What is the most important part of a page? If a page has images on it, what images are the most important ones?
If a search engine were to try to understand whether or not any images on the pages of a site were related to each other, how would it go about figuring that out?
The first two questions are easy to answer – the most important part of a page is the part that visitors focus upon when they look at it. The most important images are the ones that people look at and pay attention to when they are on that page.
A newly granted patent from Microsoft tries to solve all three questions in an automated manner that can break a page down into blocks, and decide a level of importance amongst those blocks when comparing them to each other – what is the probability that a user will focus upon each of those blocks (or upon images within those blocks) when looking at the page.
It might consider the importance of one block to another on the same page and on other pages within the same site by looking at links between the blocks on those pages. It might view whether images are within the same blocks or related blocks, and also look for links to images from different blocks to see if and how images might be related.
So, imagine a news site with a front page that is broken into excerpts for articles, with links to fuller stories inside. A number of them have one or two images. Each excerpt might be considered a block, and the images within that block might be considered related because the are shared within a block. If there are additional images in the full story linked to by that block, the images within that story might also be considered to be related
From the patent on blocks:
A block of a web page represents an area of the web page that appears to relate to a similar topic. For example, a news article relating to an international political event may represent one block, and a news article relating to a national sporting event may represent another block.
So, why break a page down into blocks, instead of just trying to index everything on a page? Probably because many web pages cover more than one topic, especially like in the instance above where that page has multiple sections on different topics.

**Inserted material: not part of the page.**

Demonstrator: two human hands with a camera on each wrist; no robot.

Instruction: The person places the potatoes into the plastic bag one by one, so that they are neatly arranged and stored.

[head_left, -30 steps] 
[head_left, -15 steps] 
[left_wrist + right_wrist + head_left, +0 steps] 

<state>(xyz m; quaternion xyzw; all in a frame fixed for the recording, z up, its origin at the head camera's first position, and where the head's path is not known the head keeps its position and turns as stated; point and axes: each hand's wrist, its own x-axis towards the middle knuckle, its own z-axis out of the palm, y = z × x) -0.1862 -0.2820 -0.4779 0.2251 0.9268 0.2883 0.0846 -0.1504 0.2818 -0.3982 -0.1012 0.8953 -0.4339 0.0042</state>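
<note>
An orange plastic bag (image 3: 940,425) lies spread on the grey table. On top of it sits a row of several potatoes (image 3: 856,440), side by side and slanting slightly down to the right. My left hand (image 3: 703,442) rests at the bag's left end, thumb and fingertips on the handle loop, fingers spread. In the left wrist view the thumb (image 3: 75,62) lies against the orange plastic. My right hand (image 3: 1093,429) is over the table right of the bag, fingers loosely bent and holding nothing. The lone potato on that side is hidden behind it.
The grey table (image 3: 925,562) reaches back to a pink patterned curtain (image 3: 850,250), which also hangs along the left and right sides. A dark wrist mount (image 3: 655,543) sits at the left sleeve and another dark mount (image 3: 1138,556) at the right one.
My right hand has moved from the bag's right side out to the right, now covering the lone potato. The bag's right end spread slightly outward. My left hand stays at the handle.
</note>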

Why decide within those blocks which ones are the most important? Again, on that news page, the articles or excerpts are probably a lot more important than the copyright notice, or a set of navigational links, or some boilerplate that appears on every page of the site.

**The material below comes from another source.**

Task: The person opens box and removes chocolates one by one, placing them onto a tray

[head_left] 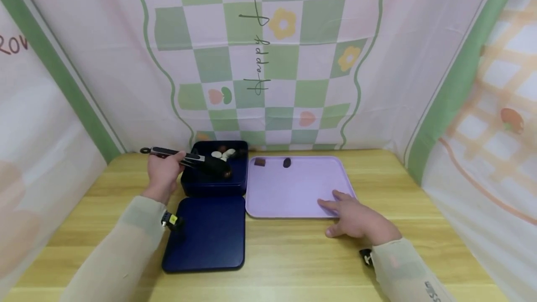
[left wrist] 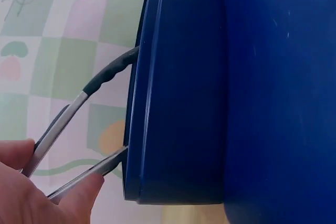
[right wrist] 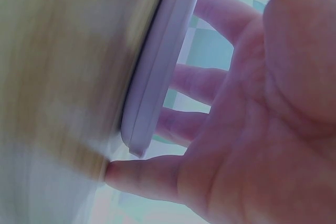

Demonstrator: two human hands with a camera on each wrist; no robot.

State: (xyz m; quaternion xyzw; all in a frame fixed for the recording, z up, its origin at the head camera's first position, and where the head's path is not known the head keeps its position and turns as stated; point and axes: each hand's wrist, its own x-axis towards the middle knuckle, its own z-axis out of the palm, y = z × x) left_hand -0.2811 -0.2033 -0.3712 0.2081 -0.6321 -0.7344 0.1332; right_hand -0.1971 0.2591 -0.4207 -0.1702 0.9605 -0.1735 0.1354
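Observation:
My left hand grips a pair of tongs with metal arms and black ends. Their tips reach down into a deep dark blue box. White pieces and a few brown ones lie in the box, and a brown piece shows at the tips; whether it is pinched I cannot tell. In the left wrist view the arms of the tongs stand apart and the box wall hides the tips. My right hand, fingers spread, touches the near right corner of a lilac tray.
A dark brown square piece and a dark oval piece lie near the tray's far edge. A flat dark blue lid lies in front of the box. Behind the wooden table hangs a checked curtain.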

Plus, figuring out the importance of blocks can help with understanding the relatedness of blocks within the pages of a site – understanding the layout of a page and how parts of a pages might link to each other can help with indexing:
After calculating a numeric indicator of these importances for pairs of pages and blocks and pairs of images and blocks, the link analysis system generates an indicator of the relatedness of each image to each other image by combining the calculated importance of a block to a page, the calculated importance of a page to a block, and the calculated importance of an image to a block.
Because the relatedness of an image to another image is based on block-level importance rather than on page-level importance, this relatedness is a more accurate representation of relatedness than conventional link-based search techniques.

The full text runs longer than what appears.